彼の腰に下げられた長剣と、その身から放たれる圧倒的な存在感に、エルナは思わず身を固くする。
「君が、王都から送られてきたというエルナ・アルトハイムか」
低く、感情の読めない声だった。しかし不思議と威圧するような響きはない。
「はい。そうですが……」
「俺はガイオン・フォン・ヴァイス。この辺境の地を治める騎士団長だ」
ガイオンと名乗った男の言葉に、エルナは息をのんだ。「氷壁の騎士」――王都でも耳にしたことのあるその異名。若くして騎士団長の地位に上り詰めながら、王都の華やかな社交や権力争いを嫌い、自ら最も過酷な任地である北の辺境を選んだ孤高の騎士。それが目の前の男だった。
彼もまた、王都から厄介払いされた人間。その事実に、エルナはわずかな親近感を覚えた。
ガイオンの視線が、エルナの作った畑へと注がれる。そこには青々とした葉を茂らせたカブや、小さな実をつけ始めた豆が元気に育っていた。この不毛の地ではありえない光景だ。
「村の者たちから報告は受けている。君がこの枯れた土地に緑を芽吹かせていると」
彼の灰色の瞳が、じっとエルナを見つめる。探るような、それでいて何かを見定めようとするような真剣な眼差しだった。

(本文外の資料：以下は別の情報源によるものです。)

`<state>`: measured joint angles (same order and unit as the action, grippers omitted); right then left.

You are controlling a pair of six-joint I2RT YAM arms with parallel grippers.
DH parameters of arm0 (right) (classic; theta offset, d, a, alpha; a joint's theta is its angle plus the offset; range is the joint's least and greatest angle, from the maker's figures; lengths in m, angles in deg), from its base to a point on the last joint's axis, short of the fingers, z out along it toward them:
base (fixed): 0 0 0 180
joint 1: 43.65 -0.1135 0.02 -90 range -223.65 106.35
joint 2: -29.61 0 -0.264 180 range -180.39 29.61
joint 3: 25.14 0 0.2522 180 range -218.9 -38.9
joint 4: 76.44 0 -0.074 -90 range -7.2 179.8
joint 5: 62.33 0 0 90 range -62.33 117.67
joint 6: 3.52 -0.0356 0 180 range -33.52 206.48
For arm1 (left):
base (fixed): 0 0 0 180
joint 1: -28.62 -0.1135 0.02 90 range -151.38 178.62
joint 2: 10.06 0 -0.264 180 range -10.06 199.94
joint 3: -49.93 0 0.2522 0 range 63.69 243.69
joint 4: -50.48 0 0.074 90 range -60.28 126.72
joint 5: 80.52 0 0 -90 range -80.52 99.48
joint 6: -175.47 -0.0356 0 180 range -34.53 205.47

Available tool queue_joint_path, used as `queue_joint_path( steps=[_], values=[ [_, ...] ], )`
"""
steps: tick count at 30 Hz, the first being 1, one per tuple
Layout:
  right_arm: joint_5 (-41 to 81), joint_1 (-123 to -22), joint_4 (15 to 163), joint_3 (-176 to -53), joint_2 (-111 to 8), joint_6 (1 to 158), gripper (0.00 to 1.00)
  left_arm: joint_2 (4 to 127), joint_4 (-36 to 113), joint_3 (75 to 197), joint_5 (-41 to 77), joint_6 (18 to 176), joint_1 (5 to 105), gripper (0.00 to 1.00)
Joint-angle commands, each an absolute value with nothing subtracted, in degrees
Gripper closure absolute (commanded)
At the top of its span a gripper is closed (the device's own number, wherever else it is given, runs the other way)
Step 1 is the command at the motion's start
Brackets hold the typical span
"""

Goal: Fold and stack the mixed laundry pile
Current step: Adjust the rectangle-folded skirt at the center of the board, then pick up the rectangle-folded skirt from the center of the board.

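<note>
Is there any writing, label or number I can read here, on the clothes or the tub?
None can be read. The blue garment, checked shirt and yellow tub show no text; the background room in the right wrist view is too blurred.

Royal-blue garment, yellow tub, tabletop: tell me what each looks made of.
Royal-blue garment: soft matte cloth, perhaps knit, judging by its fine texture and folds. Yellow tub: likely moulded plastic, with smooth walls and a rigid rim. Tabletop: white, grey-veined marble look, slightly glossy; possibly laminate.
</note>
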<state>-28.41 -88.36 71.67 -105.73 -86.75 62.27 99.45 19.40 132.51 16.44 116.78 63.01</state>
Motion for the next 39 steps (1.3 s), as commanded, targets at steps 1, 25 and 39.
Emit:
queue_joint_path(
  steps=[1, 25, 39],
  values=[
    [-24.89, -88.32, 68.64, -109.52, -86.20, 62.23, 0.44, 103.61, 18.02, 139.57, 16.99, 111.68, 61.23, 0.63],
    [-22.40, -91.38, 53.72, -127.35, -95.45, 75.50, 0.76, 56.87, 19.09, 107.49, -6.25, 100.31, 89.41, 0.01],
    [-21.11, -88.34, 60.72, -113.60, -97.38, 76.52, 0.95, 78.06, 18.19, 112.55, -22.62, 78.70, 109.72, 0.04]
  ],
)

「……これは、わたくしの持つ『育成』の力によるものです」
エルナは正直に答えた。隠すことなど何もない。
「王都では、役立たずの力だと笑われておりましたけれど」
自嘲気味に付け加えた言葉に、ガイオンは何も言わなかった。ただ静かに畑へと歩み寄りひざまずくと、そっと土に触れた。その指先がわずかに震えているように見えたのは、気のせいだろうか。
「……温かい土だ」
ぽつりと彼が呟いた。それは独り言のようでもあり、深い感嘆のようでもあった。長年この凍てついた大地と共に生きてきた彼だからこそ、この土の温かさがどれほどの奇跡かを理解できるのだろう。
ガイオンは立ち上がると、再びエルナに向き直った。
「君がどのような罪でここへ来たのか、俺は興味がない。王都の連中が決めたことなど、どうでもいいからな」
ぶっきらぼうな口調だった。だが、その言葉には奇妙な優しさが滲んでいた。
「だが、もし君のその力が本物で、この地の民を飢えから救うことができるというのなら……俺は君を歓迎する」
それは、エルナがこの地に来て初めて受け取った肯定の言葉だった。蔑みも疑いもない、ただ純粋な期待のこもった言葉。

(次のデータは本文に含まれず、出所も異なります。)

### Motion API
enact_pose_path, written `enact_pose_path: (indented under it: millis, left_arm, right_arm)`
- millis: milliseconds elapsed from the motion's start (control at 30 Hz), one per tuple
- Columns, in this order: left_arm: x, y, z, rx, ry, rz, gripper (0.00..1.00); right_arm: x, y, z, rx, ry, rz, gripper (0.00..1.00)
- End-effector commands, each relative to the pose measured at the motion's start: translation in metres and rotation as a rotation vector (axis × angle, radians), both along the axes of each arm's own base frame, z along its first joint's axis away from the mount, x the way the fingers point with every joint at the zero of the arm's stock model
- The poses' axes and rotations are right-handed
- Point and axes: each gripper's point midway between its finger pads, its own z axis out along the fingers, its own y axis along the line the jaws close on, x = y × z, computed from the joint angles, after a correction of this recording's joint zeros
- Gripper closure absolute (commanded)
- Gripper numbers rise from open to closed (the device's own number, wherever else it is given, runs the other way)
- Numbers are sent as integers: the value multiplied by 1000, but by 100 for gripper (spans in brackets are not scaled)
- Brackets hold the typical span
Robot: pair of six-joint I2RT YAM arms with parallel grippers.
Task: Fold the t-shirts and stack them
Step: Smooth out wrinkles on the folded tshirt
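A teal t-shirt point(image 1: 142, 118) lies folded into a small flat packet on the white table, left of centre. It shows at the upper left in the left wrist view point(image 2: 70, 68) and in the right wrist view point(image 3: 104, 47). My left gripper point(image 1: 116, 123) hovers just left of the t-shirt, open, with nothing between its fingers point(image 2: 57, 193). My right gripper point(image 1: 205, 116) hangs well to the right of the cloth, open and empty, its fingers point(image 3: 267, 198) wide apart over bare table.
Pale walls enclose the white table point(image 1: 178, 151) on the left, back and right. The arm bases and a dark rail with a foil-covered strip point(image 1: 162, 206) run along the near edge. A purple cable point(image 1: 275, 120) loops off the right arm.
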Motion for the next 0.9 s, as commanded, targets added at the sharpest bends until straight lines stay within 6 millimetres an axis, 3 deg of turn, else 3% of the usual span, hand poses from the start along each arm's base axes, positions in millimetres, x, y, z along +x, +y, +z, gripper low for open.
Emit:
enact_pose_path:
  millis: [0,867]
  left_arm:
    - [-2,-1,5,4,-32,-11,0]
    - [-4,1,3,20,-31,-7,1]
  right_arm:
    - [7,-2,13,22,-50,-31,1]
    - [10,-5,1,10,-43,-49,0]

「君が必要とするものがあれば言え。道具も人手も俺が用意しよう。君の力を、この地のために使ってほしい」
思わず胸が熱くなる。瞳に涙がにじむのを、エルナは必死でこらえた。
「ありがとうございます、ガイオン様」
深々と頭を下げるエルナに、ガイオンは「『様』はいらない」と短く告げた。
「俺は騎士団長だが、領主のようなものだ。民を守るのが仕事だ。君も今日からこの地の民。ならば君を守るのも、俺の仕事になる」
そう言うと彼はエルナに背を向け、騎士団の詰め所がある村の中心部へと歩き去っていった。その広い背中は、まるでこの地のすべてを守る巨大な壁のように見えた。
一人残されたエルナは、自分の手のひらを見つめる。役立たずだと罵られたこの力。でも、ここでは違うのかもしれない。この力で救える命があるのかもしれない。そして、自分を信じ守ろうとしてくれる人が、ここにいる。
エルナの心に、王都で失いかけていた確かな希望の光が、再び強く灯り始めた。氷壁の騎士との出会いは、彼女の運命が新たな方向へと動き出す大きな転換点となった。